Items from a data source:
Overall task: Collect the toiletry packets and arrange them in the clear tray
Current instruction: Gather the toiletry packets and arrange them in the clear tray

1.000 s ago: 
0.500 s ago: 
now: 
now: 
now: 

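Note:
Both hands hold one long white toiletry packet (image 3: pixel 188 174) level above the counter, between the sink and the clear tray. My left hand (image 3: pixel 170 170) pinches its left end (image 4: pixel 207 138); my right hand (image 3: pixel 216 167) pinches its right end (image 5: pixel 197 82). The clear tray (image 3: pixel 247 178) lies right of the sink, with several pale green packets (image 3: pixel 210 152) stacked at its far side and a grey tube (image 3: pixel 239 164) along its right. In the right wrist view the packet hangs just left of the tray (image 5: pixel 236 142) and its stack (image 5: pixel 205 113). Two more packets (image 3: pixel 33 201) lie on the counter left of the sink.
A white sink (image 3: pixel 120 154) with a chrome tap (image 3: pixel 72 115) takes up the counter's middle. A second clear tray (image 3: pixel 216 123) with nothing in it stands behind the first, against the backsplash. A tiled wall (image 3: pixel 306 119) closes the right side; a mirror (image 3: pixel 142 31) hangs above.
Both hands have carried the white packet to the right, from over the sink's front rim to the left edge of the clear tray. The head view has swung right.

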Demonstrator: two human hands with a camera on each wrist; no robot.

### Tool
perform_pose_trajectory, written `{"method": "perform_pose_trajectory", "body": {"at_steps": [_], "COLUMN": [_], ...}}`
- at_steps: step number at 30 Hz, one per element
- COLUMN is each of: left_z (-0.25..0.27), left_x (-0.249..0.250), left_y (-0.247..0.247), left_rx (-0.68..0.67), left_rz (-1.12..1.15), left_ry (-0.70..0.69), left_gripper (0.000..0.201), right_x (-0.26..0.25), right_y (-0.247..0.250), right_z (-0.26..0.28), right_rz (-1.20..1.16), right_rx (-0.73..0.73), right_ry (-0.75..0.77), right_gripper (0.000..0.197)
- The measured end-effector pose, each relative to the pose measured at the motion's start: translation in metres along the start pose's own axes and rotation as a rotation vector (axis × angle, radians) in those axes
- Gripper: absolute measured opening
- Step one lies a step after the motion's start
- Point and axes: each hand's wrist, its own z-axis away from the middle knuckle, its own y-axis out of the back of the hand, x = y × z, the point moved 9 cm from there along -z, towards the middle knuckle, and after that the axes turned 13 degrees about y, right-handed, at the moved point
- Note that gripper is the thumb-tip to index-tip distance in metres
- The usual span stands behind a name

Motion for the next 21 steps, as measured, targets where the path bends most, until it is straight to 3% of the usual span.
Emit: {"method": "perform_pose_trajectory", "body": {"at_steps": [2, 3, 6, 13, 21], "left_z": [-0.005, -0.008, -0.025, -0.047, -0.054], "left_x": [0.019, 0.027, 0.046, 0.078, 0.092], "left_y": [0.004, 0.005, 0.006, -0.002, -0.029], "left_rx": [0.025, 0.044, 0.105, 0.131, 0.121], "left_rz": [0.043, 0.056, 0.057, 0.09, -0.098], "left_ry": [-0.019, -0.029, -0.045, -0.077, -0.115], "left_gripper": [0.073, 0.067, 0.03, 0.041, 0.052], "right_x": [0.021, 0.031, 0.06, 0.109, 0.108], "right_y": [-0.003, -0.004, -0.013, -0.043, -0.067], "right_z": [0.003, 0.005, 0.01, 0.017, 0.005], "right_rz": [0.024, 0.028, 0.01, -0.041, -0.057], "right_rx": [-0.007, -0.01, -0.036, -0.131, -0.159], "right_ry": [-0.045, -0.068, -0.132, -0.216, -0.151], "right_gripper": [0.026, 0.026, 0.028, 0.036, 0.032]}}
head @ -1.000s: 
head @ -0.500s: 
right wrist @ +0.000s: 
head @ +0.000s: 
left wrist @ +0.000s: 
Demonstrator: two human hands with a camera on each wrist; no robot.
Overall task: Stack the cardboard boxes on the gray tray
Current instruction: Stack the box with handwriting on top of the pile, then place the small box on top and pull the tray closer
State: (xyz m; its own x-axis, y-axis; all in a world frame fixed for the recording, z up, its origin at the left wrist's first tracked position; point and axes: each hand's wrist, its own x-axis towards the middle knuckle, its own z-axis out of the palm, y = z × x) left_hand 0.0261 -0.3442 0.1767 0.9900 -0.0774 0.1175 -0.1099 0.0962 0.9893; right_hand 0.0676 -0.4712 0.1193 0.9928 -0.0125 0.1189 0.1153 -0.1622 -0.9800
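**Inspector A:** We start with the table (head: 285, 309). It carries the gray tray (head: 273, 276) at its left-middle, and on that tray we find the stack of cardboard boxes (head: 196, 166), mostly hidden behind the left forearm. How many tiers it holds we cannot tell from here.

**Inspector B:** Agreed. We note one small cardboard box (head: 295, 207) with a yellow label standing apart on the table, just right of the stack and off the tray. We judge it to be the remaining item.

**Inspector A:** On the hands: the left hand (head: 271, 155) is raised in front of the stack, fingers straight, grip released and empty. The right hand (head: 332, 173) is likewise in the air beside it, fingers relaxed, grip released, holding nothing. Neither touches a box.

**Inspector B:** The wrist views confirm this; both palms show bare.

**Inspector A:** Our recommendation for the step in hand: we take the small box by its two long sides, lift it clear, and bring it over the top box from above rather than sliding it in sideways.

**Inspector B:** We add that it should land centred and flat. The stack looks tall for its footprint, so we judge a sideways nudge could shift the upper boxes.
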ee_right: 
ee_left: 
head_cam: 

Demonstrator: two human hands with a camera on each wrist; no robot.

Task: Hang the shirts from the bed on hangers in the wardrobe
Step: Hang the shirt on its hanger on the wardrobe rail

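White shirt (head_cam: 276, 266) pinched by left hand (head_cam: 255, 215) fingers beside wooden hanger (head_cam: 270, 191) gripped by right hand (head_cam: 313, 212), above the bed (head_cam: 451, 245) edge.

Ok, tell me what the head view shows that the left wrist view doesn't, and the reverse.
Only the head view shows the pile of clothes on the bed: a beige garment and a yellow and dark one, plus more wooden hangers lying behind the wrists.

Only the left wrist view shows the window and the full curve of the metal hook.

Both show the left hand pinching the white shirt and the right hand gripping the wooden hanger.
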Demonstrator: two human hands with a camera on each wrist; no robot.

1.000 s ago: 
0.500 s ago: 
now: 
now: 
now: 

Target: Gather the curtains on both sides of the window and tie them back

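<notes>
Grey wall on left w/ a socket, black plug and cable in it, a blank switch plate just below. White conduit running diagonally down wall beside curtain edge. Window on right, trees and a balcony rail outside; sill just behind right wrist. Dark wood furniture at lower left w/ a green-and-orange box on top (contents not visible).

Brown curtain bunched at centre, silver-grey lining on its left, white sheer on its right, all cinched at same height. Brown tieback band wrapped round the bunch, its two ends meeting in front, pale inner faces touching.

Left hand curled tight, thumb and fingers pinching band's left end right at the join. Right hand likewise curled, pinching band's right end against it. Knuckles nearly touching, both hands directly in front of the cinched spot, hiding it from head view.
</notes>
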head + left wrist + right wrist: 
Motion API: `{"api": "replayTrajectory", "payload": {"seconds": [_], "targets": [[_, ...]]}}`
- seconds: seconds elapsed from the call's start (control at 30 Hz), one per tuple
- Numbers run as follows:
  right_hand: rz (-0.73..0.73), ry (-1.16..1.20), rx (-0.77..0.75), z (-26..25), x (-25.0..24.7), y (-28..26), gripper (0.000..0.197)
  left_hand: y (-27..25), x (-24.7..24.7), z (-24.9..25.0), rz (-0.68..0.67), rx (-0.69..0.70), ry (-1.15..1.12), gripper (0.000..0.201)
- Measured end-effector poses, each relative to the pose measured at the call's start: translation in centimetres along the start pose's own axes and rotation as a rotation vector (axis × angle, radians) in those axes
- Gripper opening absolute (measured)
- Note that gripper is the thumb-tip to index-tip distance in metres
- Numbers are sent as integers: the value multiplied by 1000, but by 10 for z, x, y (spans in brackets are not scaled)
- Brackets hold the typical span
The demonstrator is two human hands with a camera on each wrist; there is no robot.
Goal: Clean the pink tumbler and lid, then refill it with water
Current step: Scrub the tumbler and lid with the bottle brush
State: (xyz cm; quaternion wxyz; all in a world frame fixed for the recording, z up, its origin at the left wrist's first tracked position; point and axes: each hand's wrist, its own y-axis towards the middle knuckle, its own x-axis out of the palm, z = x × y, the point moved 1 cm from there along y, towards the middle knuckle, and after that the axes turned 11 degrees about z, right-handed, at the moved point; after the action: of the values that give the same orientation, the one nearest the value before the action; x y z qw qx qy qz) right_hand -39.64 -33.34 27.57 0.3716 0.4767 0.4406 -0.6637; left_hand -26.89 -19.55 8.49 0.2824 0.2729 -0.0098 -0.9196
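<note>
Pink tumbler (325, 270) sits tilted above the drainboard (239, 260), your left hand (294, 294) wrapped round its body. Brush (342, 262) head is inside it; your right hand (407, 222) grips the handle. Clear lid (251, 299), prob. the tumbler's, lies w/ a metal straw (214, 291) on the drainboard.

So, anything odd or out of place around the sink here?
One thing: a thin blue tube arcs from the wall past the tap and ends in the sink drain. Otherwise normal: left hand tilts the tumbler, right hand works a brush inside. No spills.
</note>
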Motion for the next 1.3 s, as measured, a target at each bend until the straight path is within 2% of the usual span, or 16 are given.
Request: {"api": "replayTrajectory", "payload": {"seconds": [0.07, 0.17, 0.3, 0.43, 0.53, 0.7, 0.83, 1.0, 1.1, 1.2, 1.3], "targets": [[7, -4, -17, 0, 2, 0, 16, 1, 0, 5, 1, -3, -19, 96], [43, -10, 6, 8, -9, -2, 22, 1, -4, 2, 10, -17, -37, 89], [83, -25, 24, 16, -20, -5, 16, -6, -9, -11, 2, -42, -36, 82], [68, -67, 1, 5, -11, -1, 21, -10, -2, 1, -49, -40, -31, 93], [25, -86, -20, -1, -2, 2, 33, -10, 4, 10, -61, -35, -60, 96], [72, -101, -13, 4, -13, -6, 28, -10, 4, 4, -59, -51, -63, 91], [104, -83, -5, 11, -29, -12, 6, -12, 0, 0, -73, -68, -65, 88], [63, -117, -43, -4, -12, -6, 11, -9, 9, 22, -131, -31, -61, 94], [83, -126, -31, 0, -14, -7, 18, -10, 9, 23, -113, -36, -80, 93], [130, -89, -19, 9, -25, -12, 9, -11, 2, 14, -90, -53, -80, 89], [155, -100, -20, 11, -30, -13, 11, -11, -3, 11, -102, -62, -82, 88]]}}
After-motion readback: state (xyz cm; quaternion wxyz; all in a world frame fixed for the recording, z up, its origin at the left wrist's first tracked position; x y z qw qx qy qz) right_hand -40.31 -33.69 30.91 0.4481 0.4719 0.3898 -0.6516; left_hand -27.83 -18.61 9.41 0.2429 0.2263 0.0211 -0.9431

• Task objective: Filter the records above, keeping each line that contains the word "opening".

• Exercise output:
- Gripper: absolute measured opening
- Gripper opening absolute (measured)

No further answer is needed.